Loki: Separate Loki Component?

Created on 3 Jun 2019 · 10Comments · Source: grafana/loki

https://github.com/grafana/loki/blob/master/docs/operations.md#scalability mentioned #ingestor, distributor, and querier# can running in different Loki processes with their respective roles. (BTW, I was not familiar with libsonnet, could anyone help to show 3 different loki config examples for different roles?)
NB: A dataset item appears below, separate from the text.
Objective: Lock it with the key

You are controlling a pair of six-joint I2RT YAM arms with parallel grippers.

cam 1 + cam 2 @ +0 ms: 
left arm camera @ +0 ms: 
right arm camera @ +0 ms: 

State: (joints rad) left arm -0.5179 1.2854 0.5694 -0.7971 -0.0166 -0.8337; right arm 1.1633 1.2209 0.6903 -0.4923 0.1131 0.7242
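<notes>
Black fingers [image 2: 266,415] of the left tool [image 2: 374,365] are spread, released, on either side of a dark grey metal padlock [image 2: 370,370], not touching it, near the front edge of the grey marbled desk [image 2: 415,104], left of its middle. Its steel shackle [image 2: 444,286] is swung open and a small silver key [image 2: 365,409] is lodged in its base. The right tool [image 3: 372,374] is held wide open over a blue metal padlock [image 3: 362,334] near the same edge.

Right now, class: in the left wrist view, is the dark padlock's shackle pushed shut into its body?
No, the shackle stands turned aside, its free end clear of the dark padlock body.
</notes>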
However, for the sake of performance, I was wondering if ingestor, distributor, and querier can run in different node(like VM, like pod)?
The reason is that if they sit on one same node, the memory/cpu usage will be impacted for each other. (I can not find isolation of cpu/mem for different role)I find that when I did a query, it used up all the memory of node, then the whole Loki get restarted and ingestor break.
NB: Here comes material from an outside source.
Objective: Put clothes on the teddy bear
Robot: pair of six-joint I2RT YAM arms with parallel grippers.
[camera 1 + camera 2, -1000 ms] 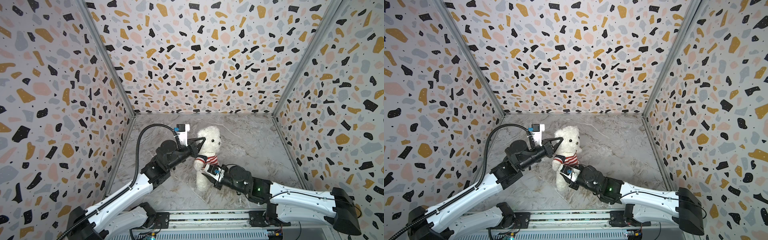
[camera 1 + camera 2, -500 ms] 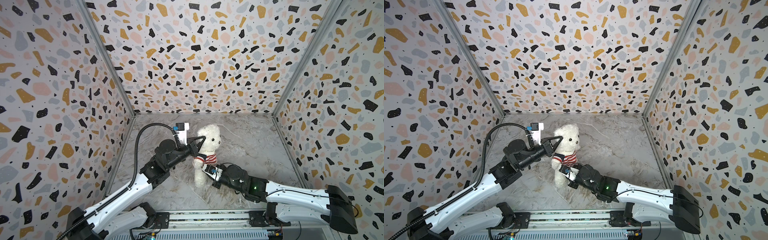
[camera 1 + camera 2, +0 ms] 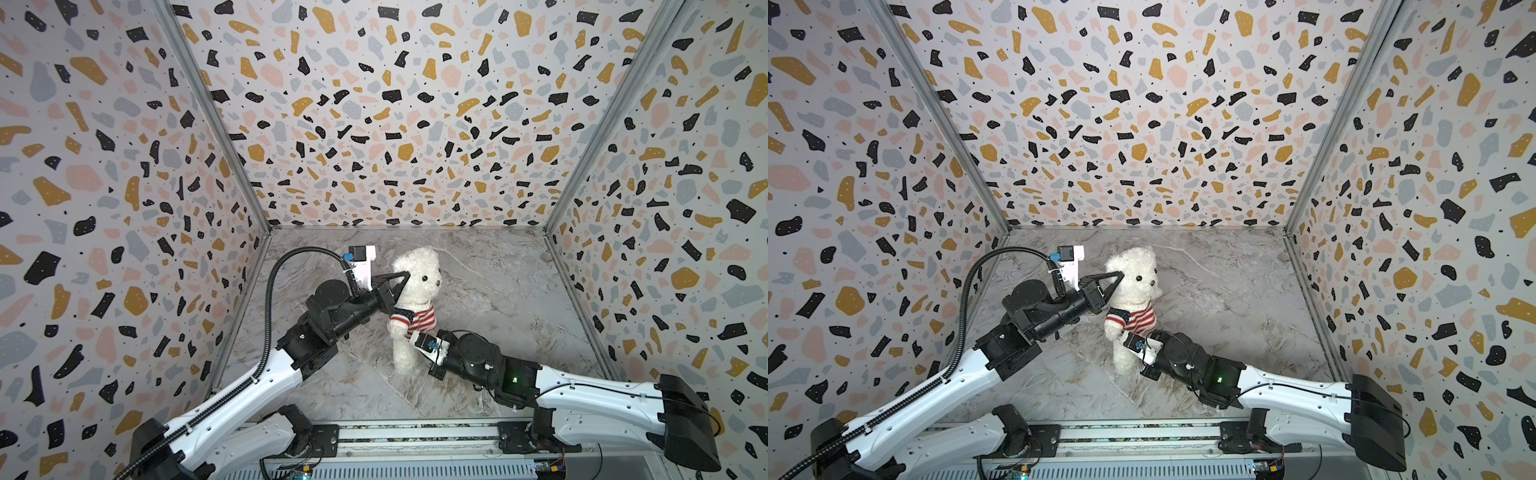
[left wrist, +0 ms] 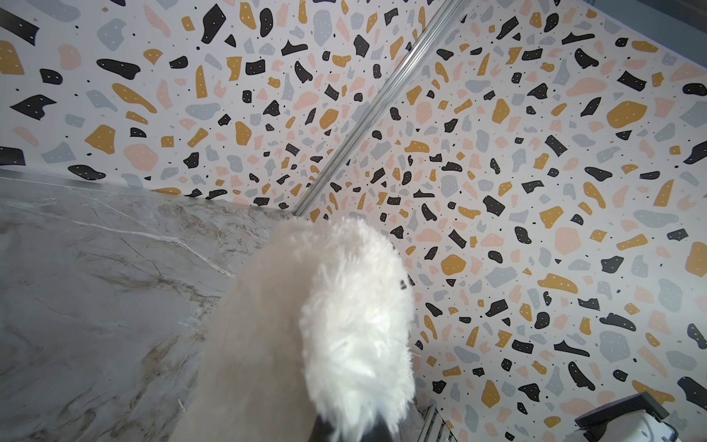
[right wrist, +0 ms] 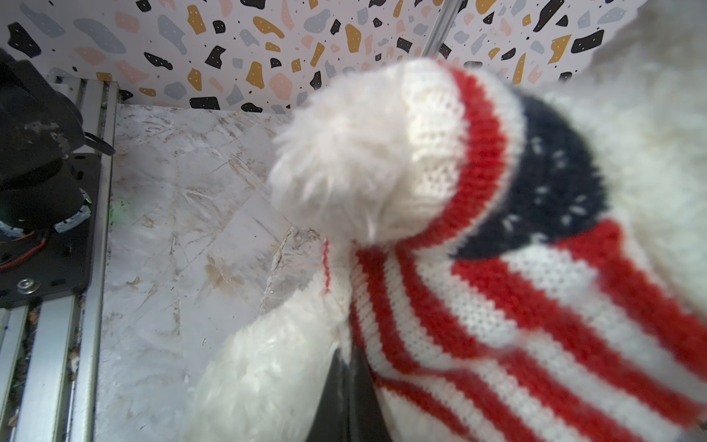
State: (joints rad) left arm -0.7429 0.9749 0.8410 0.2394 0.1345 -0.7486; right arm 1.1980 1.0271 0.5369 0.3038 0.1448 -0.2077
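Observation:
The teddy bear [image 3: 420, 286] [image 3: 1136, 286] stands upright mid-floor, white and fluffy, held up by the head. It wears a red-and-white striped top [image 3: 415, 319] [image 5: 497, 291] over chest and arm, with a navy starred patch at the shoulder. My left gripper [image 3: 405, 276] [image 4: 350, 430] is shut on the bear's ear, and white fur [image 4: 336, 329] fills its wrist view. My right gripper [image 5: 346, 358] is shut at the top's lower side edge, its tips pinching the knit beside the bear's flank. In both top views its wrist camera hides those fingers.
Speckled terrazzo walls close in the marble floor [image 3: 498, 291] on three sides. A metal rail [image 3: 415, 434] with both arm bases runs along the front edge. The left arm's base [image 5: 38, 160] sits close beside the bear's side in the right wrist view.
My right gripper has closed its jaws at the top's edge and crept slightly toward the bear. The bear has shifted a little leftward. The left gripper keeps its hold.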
Please ask questions you have in the mailing list: https://groups.google.com/forum/#!forum/lokiproject

Or join our #loki slack channel at http://slack.raintank.io/

Source

mizeng

Most helpful comment

@sh0rez much appreciate for your help! To save other users' time, I would like to write a new doc focus on how to separate these components for the beginners who didn't read any Cortex code and didn't know anything about jsonnet.

mizeng on 5 Jun 2019

👍5

All 10 comments

@daixiang0 could you help to take a look? I tried start multiple process in my local with different roles, but can not work.

mizeng on 4 Jun 2019

I changed some code, start table-manager, distributor, ingester in one process, listening http port 3100 and grpc port 9095.
Start querier in another process, listening http port 3101 and grpc port 9096.

Then problem comes, the querier can not find ingester from the ring, thus can not return query result; If let querier listen grpc port 9095, it failed due to error initialising module: server: listen tcp :9095: bind: address already in use.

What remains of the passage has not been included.